Please copy every line from the records below that contains the string "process".

(Items from a data source)
◇ ◇ ◇

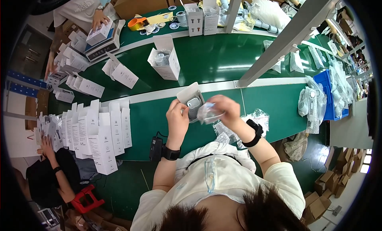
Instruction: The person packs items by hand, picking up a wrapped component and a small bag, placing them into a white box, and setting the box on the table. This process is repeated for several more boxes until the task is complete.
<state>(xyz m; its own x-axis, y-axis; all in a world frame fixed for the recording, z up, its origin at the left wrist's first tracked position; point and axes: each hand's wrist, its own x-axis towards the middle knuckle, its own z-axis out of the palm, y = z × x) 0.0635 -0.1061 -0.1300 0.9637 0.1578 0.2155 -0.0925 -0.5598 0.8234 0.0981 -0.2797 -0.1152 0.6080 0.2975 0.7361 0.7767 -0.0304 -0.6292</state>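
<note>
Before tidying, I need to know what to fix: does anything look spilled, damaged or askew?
Nothing looks spilled or damaged. The clear bags near the right hand look untidy: they lie jumbled on the table, unlike the boxes lined up at left.

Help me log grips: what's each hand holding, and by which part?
Left hand: an open white box, by its left side. Right hand: a clear plastic bag, by its right end.

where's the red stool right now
The red stool is at the lower left of the head view, beside the co-worker in black and below the row of white boxes.
</note>
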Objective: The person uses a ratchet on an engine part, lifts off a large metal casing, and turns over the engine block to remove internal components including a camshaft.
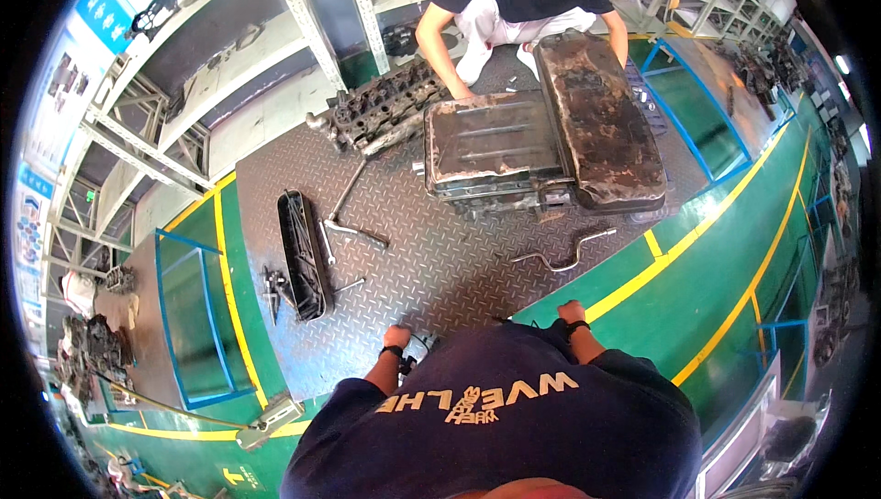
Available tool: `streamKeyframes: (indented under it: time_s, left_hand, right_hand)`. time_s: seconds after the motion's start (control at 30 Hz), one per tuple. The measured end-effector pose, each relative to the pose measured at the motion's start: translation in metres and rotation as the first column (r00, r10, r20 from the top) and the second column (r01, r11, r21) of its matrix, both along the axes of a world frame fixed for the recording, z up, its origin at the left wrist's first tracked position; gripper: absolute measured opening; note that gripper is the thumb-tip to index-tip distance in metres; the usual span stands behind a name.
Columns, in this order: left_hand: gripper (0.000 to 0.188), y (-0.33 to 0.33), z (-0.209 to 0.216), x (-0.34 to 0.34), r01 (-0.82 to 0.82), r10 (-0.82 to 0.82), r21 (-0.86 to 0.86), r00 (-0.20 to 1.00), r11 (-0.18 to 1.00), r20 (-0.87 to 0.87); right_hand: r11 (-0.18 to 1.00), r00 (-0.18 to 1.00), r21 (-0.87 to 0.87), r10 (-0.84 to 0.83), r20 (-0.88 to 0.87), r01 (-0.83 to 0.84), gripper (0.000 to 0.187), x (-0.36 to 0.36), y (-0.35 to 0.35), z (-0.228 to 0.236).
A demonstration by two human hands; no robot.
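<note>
Evidently the step in hand was a pause between tools: the left hand (396, 334) hung low over the steel tread-plate floor (431, 260), beside a small dark object (415, 350) I could not identify; whether it gripped anything, I could not tell. The right hand (572, 312) hovered apparently empty, nearest the bent crank wrench (564, 253), which lay apart. Picking it up would call for a forward reach. Beyond, a co-worker's hand (462, 92) rested on the rusty oil pan (496, 143).
</note>
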State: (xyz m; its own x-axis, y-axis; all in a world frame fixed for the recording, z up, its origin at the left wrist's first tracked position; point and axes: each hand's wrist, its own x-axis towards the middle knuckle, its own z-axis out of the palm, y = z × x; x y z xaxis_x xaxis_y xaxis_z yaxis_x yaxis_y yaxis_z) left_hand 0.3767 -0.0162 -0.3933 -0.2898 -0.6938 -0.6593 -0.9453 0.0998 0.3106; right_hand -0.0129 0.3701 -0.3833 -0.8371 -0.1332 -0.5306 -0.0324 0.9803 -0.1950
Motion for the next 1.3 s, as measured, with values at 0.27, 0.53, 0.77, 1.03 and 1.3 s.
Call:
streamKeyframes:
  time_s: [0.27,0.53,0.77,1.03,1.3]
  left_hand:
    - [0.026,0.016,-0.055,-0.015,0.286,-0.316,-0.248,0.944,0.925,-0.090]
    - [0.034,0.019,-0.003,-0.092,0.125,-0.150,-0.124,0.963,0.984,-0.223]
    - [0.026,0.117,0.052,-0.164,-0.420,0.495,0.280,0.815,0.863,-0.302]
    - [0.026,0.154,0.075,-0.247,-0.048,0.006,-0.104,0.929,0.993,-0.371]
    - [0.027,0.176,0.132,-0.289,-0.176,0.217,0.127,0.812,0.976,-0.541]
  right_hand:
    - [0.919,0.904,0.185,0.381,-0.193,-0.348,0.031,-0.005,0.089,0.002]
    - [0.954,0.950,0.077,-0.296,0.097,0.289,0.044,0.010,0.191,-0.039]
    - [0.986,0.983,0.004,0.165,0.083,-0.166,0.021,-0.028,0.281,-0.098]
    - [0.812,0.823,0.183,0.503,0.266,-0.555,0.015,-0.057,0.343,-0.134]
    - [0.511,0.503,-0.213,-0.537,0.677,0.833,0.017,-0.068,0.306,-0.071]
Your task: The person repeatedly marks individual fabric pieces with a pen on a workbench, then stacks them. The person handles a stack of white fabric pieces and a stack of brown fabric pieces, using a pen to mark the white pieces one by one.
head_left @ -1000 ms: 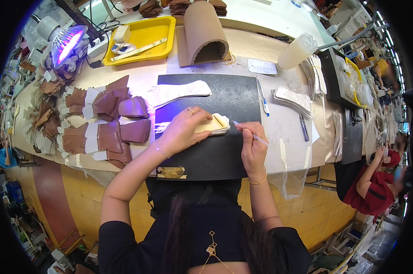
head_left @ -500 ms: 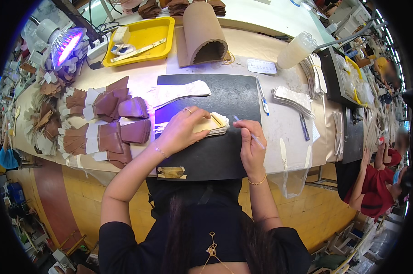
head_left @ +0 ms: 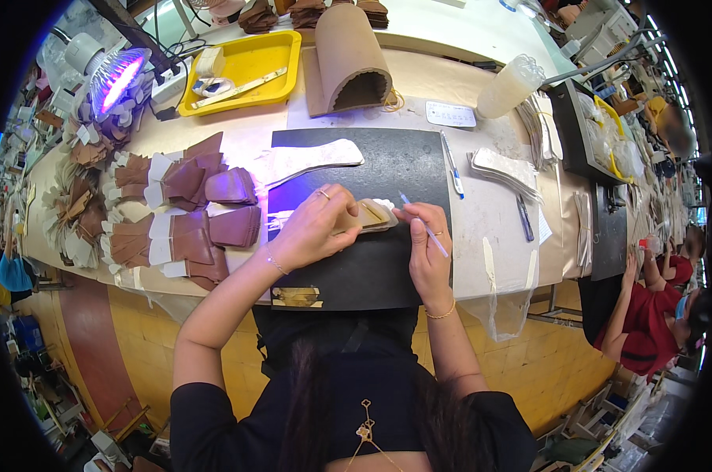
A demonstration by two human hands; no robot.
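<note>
On a black board, my left hand is closed, thumb and fingertips pinching a cream slotted template. The template looks tilted over a small stack of white pieces, which my fingers partly hide. My right hand grips a slim clear-and-white pen just right of the stack, its tip pointing up and away from the board. Farther back on the board lies another stack of white, strap-shaped pieces.
Brown leather pieces lie in fanned piles at left, under a lit lamp. Behind are a yellow tray and a brown arched form. Pens, more white strips and a plastic bottle are at right.
My left fingers have gone from lying spread on the template to pinching it, and it now looks tilted up. My right hand has shifted slightly left with the pen.
</note>
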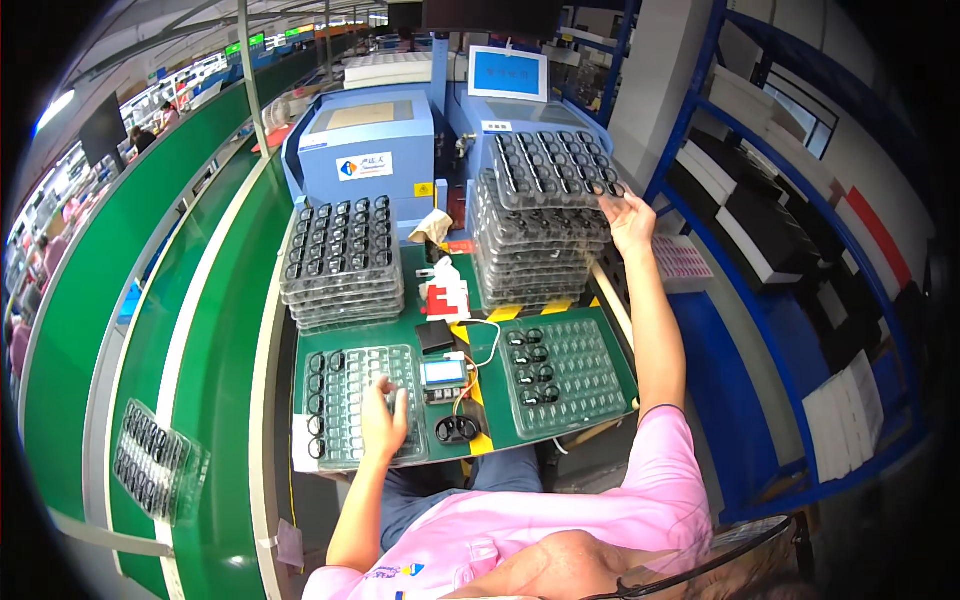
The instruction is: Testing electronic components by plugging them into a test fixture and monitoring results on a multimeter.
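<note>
- A green worktable (413,270) spans the front of the person, its yellow-and-black tape running between the work areas, probably to mark them off.
- At its near edge lies a black oval piece (457,429), wired to the small gadget behind it, presumably put here to be easy to reach.
- The left tray (375,440) lies flat on the near left of the table, black rings in its left column and 1 more beside them; its many bare pockets seem to leave room for others.
- The left hand (385,415) hovers over this tray, thumb apart from the fingers, with nothing visible in its grasp.
- The right tray (580,370) lies opposite, 2 columns of its pockets filled with black pieces; the pair likely flank the middle so each side has its own tray.
- Between them sits a small gadget with a screen (443,372), its face upward, perhaps for quick reading.
- Farther back, the left stack (342,285) and the right stack (540,265) stand at either side, probably nested upward to save space.
- The top tray (550,165), full of black pieces, tilts on the right stack; the right hand (628,222) touches its near right corner, fingers bent, but I cannot tell whether they pinch the rim.
- Blue machines (405,165) stand behind.
</note>
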### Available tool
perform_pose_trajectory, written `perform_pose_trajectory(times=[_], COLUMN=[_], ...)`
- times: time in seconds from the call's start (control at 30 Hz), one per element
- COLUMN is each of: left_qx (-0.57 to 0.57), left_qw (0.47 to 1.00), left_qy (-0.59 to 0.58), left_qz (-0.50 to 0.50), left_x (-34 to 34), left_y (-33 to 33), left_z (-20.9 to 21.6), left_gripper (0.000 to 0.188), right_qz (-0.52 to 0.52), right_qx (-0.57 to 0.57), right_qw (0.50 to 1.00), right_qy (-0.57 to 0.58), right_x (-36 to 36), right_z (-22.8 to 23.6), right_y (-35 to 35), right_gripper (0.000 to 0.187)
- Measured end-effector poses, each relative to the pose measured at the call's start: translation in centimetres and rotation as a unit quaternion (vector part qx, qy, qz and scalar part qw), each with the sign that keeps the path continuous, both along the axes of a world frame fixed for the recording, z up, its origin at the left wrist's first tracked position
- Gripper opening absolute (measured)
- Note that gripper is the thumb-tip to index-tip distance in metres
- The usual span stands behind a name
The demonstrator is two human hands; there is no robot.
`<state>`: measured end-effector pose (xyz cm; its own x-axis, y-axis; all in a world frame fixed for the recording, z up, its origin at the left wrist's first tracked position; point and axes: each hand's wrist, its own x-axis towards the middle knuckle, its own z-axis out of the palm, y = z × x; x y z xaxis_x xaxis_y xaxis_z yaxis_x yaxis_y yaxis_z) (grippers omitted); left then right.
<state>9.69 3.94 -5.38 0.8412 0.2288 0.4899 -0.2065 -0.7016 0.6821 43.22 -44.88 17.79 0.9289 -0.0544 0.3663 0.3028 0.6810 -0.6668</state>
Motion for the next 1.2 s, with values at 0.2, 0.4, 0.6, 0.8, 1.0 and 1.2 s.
perform_pose_trajectory(times=[0.2,0.4,0.6,0.8,1.0,1.2], left_qx=[0.006,0.045,0.051,0.048,0.048,0.051], left_qw=[1.0,0.999,0.998,0.998,0.998,0.997], left_qy=[0.015,0.019,0.033,0.042,0.049,0.04], left_qz=[-0.012,-0.014,-0.017,-0.022,-0.008,-0.032], left_x=[-0.3,-0.4,-0.4,-0.3,-0.9,-0.1], left_y=[-0.2,-0.4,-0.4,-0.5,0.1,-0.8], left_z=[0.6,0.8,1.3,1.4,1.2,1.9], left_gripper=[0.048,0.049,0.049,0.051,0.051,0.051], right_qz=[-0.03,-0.006,-0.057,-0.116,-0.194,-0.329], right_qx=[-0.032,-0.051,-0.122,-0.248,-0.381,-0.511], right_qw=[0.998,0.997,0.988,0.953,0.897,0.791], right_qy=[0.054,0.056,0.077,0.13,0.11,0.069], right_x=[0.8,0.1,-1.0,-1.4,-0.8,2.2], right_z=[-2.3,-1.9,-0.2,0.7,-0.2,-3.7], right_y=[0.4,0.8,1.6,1.2,3.7,-0.9], right_gripper=[0.04,0.047,0.054,0.066,0.06,0.057])
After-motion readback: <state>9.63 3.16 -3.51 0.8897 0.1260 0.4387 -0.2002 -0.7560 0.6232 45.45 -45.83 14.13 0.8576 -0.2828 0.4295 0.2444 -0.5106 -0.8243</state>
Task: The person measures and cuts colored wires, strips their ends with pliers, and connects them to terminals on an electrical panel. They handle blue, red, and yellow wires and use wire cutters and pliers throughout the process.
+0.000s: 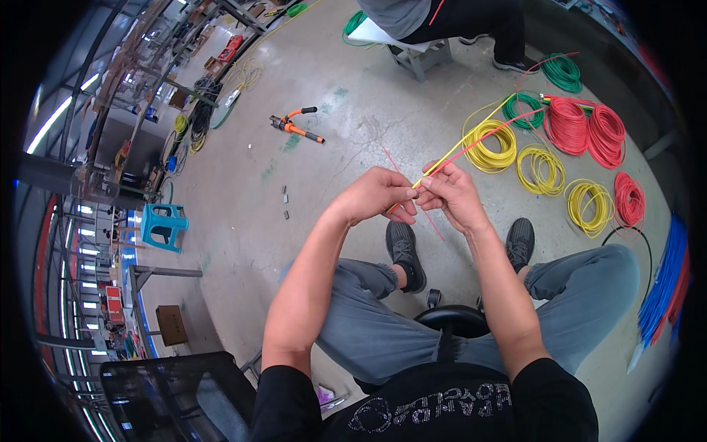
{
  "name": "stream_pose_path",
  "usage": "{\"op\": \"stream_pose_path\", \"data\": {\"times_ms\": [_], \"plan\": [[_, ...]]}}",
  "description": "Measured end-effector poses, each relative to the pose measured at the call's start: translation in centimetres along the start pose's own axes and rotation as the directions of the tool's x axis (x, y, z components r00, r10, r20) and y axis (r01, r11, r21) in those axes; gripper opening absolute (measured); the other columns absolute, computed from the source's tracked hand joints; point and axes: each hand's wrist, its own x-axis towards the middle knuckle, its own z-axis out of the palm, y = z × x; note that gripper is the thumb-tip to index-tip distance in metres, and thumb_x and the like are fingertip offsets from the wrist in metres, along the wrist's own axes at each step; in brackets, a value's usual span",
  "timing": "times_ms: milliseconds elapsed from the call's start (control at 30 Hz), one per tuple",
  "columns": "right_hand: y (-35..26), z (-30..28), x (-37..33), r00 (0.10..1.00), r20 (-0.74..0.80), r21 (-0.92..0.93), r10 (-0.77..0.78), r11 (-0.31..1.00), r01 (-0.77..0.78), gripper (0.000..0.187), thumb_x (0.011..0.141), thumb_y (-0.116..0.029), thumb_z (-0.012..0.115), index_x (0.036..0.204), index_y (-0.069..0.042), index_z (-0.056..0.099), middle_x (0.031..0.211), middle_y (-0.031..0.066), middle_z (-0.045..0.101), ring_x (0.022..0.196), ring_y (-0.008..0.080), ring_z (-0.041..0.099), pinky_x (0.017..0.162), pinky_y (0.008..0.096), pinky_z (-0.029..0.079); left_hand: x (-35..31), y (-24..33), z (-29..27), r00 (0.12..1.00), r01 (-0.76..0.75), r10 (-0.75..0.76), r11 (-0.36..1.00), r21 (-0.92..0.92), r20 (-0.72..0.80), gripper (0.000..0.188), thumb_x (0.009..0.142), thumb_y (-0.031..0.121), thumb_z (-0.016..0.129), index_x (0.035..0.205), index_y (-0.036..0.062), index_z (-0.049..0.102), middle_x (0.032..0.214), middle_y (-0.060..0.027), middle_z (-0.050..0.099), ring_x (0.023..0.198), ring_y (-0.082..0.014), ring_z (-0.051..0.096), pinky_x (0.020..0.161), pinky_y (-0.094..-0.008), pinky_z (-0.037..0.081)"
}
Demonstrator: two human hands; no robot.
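My left hand (pixel 379 196) and my right hand (pixel 452 196) meet in front of me, above my knees. Both pinch a yellow wire (pixel 449 155) and a red wire (pixel 482 138) lying side by side. From my fingers these wires run off to the upper right toward coils on the floor. The thumb and fingers of each hand are pressed together, and the wire ends are partly hidden at my left fingers. A thinner red wire (pixel 392 162) crosses behind my hands; whether I hold it, I cannot tell.
Yellow coils (pixel 490 163), red coils (pixel 567 127) and green coils (pixel 562 74) lie to the right. Ahead rests an orange tool with black ends (pixel 298 127). A person (pixel 412 18) sits at the top. At left are a blue stool (pixel 163 227) and black chair (pixel 173 390).
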Motion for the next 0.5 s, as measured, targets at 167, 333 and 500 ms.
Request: {"op": "stream_pose_path", "data": {"times_ms": [167, 333, 500], "plan": [[0.1, -0.3, -0.1, 0.996, 0.014, 0.046, 0.084, 0.995, -0.085, 0.027, 0.102, -0.016, 0.064, 0.123, -0.002, 0.056, 0.096, 0.0110, 0.072, 0.079, 0.0161, 0.074, 0.070, 0.0279, 0.061, -0.1, 0.1, 0.3, 1.000, -0.021, 0.021, 0.997, 0.075, 0.002, 0.020, 0.103, 0.015, 0.062, 0.101, -0.0037, 0.069, 0.086, -0.0099, 0.072, 0.075, -0.0194, 0.074, 0.071, -0.0301, 0.062], [0.8, -0.3, 0.2, 0.989, 0.066, 0.101, 0.131, 0.985, -0.138, 0.021, 0.104, -0.019, 0.062, 0.118, -0.004, 0.059, 0.089, 0.0068, 0.069, 0.070, 0.0131, 0.069, 0.062, 0.0269, 0.056, -1.0, -1.6, 0.3, 1.000, -0.023, 0.024, 0.998, 0.065, -0.011, 0.020, 0.104, 0.013, 0.061, 0.099, -0.0048, 0.067, 0.083, -0.0091, 0.070, 0.072, -0.0188, 0.072, 0.069, -0.0302, 0.061], [-0.4, -3.0, 1.5, 0.986, 0.015, 0.198, 0.163, 0.967, -0.163, 0.020, 0.107, -0.023, 0.059, 0.108, -0.004, 0.062, 0.075, 0.0010, 0.059, 0.048, 0.0038, 0.039, 0.043, 0.0225, 0.029, -4.1, -2.6, -0.5, 0.999, -0.004, 0.012, 0.986, 0.166, -0.048, 0.018, 0.104, 0.011, 0.059, 0.098, -0.0038, 0.066, 0.082, -0.0078, 0.069, 0.072, -0.0185, 0.072, 0.068, -0.0295, 0.059]]}}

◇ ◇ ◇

Solution below —
Instruction: The person packs items by hand, picking up a wrapped component and a small bag, placing them into a white box, and setting the box on the table. This process is repeated for several more boxes until the task is complete.
Task: The person measures and cuts colored wires, strips their ends with pliers, and connects them to terminals on an electrical panel. They handle blue, red, and yellow wires and use wire cutters and pliers throughout the process.

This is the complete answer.